3°) de mettre à la charge de l’Etat la somme de 1 500 euros sur le fondement des dispositions de l’article L. 761-1 du code de justice administrative.

Il soutient que :
- la condition d’urgence est remplie, dès lors qu’elle est présumée en cas de refus de renouvellement d’un titre de séjour ; qu’en outre, il est placé dans une situation de précarité administrative et risque de perdre son emploi ;
- il existe un doute sérieux quant à la légalité de la décision attaquée, dès lors qu’elle est insuffisamment motivée et que le préfet n’a pas procédé à un examen complet de sa demande ; qu’il a méconnu les stipulations de l’article 7 bis de l’accord franco-algérien ainsi que l’article 8 de la convention européenne de sauvegarde des droits de l’homme et des libertés fondamentales.

Par un mémoire en défense enregistré le 10 septembre 2025, le préfet de la Seine-Saint-Denis, représenté par Me Tomasi, conclut à titre principal, au rejet de la requête, à titre subsidiaire, au non-lieu à statuer et, en tout état de cause, au rejet au fond.


Il soutient que :

- à titre principal, la requête est irrecevable, dès lors que la demande est toujours en cours d’instruction et n’a donné lieu à aucune décision ;
- à titre subsidiaire, il n’y a pas lieu de statuer sur la requête dès lors que le requérant s’est vu remettre une attestation de prolongation d’instruction valable du 10 septembre 2025 au 9 décembre 2025 ;
- enfin, les conditions d’urgence et de doute sérieux sur la légalité de la décision ne sont pas remplies.
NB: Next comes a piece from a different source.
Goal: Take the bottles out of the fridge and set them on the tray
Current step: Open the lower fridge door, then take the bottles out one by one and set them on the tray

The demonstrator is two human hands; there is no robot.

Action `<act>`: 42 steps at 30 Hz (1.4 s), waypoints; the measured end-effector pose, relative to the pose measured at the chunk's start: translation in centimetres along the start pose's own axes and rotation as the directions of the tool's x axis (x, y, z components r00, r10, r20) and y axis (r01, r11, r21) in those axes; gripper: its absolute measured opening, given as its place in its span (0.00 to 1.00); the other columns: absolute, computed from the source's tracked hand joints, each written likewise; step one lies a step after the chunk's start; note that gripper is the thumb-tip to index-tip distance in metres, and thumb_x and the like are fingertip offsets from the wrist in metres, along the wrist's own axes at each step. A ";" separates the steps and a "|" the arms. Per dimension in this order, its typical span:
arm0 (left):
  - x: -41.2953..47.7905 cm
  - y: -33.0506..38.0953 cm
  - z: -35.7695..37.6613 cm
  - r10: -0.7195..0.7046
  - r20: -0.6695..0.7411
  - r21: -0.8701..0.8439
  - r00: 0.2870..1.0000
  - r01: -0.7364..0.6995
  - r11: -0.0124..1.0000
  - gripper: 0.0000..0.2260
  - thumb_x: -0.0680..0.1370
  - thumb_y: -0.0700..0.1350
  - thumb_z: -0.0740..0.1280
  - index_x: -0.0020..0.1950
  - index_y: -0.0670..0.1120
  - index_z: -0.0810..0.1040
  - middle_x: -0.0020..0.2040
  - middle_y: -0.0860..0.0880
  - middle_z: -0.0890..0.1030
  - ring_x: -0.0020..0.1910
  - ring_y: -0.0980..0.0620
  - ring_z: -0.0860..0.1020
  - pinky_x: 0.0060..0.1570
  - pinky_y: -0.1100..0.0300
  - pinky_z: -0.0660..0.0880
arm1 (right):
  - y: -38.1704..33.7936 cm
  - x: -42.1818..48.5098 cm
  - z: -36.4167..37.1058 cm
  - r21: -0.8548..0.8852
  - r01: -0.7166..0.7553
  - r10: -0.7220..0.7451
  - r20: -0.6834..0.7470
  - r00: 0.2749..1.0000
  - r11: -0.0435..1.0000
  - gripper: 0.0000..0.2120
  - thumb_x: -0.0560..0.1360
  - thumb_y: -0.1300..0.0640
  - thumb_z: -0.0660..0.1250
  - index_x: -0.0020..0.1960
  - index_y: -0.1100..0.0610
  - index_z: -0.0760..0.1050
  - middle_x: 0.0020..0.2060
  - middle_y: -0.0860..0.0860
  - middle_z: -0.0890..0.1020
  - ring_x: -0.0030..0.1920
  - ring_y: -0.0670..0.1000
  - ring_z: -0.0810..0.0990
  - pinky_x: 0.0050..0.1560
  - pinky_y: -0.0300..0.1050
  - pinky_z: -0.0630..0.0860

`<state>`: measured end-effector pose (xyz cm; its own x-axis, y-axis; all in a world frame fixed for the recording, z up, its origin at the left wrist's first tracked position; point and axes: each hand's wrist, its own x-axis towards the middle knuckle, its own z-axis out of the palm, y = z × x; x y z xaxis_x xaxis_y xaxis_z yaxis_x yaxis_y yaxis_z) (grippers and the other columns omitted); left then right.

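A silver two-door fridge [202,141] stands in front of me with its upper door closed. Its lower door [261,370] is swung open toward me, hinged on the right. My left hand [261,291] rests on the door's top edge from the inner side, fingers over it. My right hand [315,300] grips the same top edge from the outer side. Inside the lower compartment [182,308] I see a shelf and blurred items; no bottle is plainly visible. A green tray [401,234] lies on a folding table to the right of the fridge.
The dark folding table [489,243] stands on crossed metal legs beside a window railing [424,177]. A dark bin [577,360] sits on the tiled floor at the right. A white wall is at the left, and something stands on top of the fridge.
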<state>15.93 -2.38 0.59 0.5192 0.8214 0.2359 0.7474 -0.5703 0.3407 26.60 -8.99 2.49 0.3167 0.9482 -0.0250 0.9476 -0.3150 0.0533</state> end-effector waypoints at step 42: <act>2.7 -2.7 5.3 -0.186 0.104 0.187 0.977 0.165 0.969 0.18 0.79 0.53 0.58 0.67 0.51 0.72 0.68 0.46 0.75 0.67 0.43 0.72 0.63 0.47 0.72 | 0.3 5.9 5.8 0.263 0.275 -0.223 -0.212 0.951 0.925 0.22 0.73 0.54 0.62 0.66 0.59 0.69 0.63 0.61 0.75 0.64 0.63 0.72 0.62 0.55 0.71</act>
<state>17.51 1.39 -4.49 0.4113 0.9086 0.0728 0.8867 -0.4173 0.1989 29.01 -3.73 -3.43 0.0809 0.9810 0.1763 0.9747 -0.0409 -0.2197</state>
Vu les autres pièces du dossier.

Vu :
- le code de l'entrée et du séjour des étrangers et du droit d'asile ;
- le code de justice administrative.

La présidente du tribunal a désigné Mme de Bouttemont, premier conseiller, pour statuer en qualité de juge des référés.
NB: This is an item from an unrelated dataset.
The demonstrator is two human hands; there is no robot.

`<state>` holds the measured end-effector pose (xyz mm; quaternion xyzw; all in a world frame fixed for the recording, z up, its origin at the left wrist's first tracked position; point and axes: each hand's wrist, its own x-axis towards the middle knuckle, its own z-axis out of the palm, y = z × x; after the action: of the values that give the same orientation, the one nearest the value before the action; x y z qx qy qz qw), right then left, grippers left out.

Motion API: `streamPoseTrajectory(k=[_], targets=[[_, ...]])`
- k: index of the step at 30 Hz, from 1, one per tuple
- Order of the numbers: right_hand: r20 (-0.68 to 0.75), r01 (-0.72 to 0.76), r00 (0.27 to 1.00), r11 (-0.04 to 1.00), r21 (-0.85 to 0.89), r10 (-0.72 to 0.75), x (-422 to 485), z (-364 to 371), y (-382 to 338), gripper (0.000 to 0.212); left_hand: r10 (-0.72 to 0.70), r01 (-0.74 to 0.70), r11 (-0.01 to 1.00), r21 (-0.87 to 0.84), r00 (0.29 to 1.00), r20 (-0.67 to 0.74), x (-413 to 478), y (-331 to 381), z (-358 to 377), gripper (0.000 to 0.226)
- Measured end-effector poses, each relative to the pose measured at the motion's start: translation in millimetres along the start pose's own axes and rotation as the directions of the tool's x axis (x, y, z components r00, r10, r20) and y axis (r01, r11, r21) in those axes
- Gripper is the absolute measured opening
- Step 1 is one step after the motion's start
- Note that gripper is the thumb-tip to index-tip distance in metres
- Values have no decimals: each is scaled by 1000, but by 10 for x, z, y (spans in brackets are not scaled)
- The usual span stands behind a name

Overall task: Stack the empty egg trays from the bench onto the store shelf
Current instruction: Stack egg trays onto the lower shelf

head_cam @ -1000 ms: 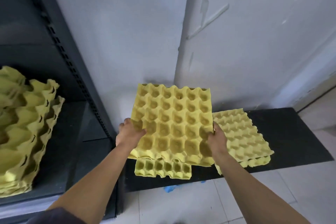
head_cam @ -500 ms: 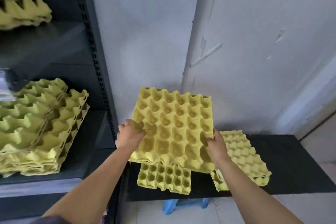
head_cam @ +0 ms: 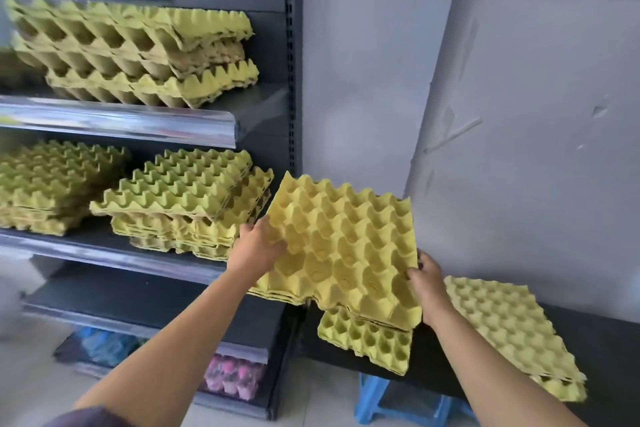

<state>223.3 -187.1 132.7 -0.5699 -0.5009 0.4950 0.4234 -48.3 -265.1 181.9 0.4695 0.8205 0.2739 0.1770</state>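
Observation:
I hold a small stack of yellow egg trays [head_cam: 341, 246] in the air, tilted, between the bench and the shelf. My left hand [head_cam: 256, 248] grips its left edge and my right hand [head_cam: 427, 282] grips its lower right edge. Below it one tray pile [head_cam: 367, 340] lies on the black bench [head_cam: 613, 350], and another tray pile [head_cam: 509, 326] lies further right. On the middle shelf [head_cam: 114, 253] stands a tray stack [head_cam: 187, 198] just left of my left hand.
The dark shelf unit holds more tray stacks on the top shelf [head_cam: 138, 48] and at the far left [head_cam: 52, 180]. Its upright post [head_cam: 294, 55] stands beside the white wall. A blue stool [head_cam: 408, 402] sits under the bench. Pink goods [head_cam: 232, 378] fill the bottom shelf.
Both hands have carried the held trays up and to the left, away from the bench piles and close to the shelf. My view has swung left, so the shelves now show.

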Motion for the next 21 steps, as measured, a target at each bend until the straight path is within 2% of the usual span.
streamPoseTrajectory(k=[2,3,5,6,7,9,11,13,15,18,21], targets=[[20,5,1000,1000,17,-5,-114,160,-76,38,8,-11,996,91,1000,26,-110,-146,-195,66],[31,13,999,1000,20,-14,-163,249,-110,38,27,-28,981,192,1000,9,-165,-218,-290,66],[49,36,998,999,10,-37,-260,434,-182,40,145,-110,908,403,988,-58,-291,-347,-459,65],[64,52,997,999,-3,-52,-320,552,-226,42,232,-177,874,453,970,-68,-363,-420,-546,65],[81,67,995,998,-12,-66,-378,675,-261,43,318,-261,840,476,947,-42,-433,-495,-622,65],[117,87,990,996,-6,-85,-498,973,-327,44,441,-429,743,513,891,107,-575,-693,-788,71],[129,93,987,996,15,-94,-633,1297,-388,44,462,-513,661,548,854,241,-687,-953,-945,75],[122,88,988,995,37,-92,-781,1670,-439,44,444,-508,626,591,856,266,-755,-1296,-1135,84],[126,97,986,992,75,-106,-945,2017,-466,45,446,-473,600,645,867,221,-788,-1613,-1344,87],[162,127,976,986,106,-143,-1211,2550,-536,47,509,-436,551,712,851,127,-804,-2035,-1689,72],[197,116,970,985,129,-140,-1438,3022,-621,47,502,-373,571,731,864,49,-814,-2374,-1979,63]])
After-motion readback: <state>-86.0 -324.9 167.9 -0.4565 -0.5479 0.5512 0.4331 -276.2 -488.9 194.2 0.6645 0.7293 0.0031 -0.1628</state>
Les parties ont été régulièrement convoquées à l’audience.

Après avoir convoqué à une audience publique, d’une part, M. A... et, d’autre part, le préfet de la Seine-Saint-Denis.

Les parties ont été informées de la radiation de l’affaire du rôle de l’audience publique du 18 septembre 2025.
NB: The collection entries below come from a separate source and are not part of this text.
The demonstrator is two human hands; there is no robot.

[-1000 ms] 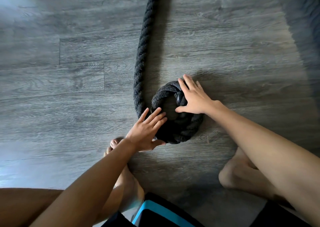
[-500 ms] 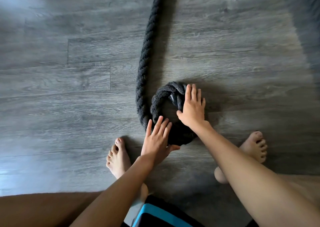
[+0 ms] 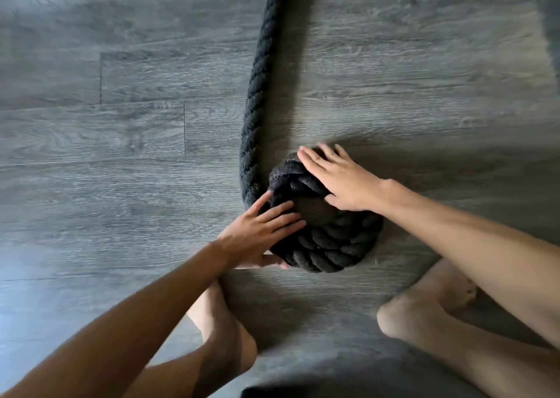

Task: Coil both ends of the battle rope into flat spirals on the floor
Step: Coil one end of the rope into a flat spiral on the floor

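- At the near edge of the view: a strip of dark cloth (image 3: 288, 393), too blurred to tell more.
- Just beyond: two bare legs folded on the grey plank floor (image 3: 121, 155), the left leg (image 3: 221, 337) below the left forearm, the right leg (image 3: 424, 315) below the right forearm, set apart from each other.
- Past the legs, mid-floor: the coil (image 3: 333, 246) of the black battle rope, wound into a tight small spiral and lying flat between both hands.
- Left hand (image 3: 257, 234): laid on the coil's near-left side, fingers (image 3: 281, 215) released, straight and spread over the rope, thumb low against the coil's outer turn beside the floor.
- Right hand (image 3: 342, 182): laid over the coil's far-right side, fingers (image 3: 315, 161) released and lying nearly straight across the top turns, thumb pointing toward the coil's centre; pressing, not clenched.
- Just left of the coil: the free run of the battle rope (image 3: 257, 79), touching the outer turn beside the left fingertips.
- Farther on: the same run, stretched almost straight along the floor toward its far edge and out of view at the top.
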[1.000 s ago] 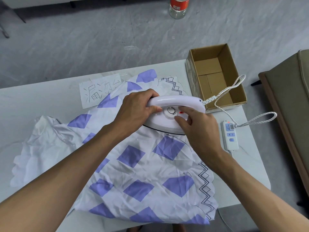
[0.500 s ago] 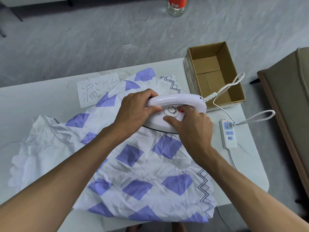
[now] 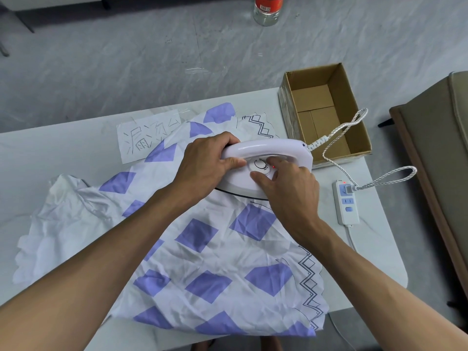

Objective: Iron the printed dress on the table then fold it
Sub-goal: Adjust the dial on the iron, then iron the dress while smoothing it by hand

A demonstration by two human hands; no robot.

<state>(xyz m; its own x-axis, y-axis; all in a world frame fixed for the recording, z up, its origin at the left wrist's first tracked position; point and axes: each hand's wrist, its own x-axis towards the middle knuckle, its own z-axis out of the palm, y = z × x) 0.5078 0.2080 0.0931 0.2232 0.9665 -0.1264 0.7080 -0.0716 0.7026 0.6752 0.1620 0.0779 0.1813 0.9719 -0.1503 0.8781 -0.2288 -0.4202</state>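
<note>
Left hand grips the iron, right hand pinches its dial, both atop the printed dress lying crumpled on the surface, soft, light cloth, likely best taken by its edges.

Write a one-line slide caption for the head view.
On the creased printed dress, the left hand grips the iron while the right hand pinches its dial.
</note>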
Par un mémoire en date du 24 septembre 2025, M. A... déclare se désister de ses conclusions à fin de suspension et d’injonction, mais maintenir celles relatives aux frais du litige.

Considérant ce qui suit :

1. M. A... déclare se désister de ses conclusions à fin de suspension et d’injonction. Ce désistement est pur et simple et rien ne s'oppose à ce qu'il en soit donné acte.

2. Il y a lieu, dans les circonstances de l’espèce, de faire application des dispositions de l’article L. 761-1 du code de justice administrative et de mettre à la charge de l’Etat le versement de la somme de 600 euros au titre des frais exposés par M. A....


O R D O N N E :


Article 1er : Il est donné acte du désistement des conclusions présentées par M. A... sur le fondement de l’article L. 521-1 du code de justice administrative.

Article 2 : L’Etat versera à M. A... une somme de 600 euros en application des dispositions de l’article L. 761-1 du code de justice administrative.

Article 3 : La présente ordonnance sera notifiée à M. B... A... et au ministre d’Etat, ministre de l’intérieur.

Copie en sera adressée au préfet de la Seine-Saint-Denis.


Fait à Montreuil, le 30 septembre 2025.


La juge des référés,



M. de Bouttemont


La République mande et ordonne au ministre d’Etat, ministre de l’intérieur en ce qui le concerne ou à tous commissaires de justice à ce requis en ce qui concerne les voies de droit commun contre les parties privées, de pourvoir à l’exécution de la présente décision.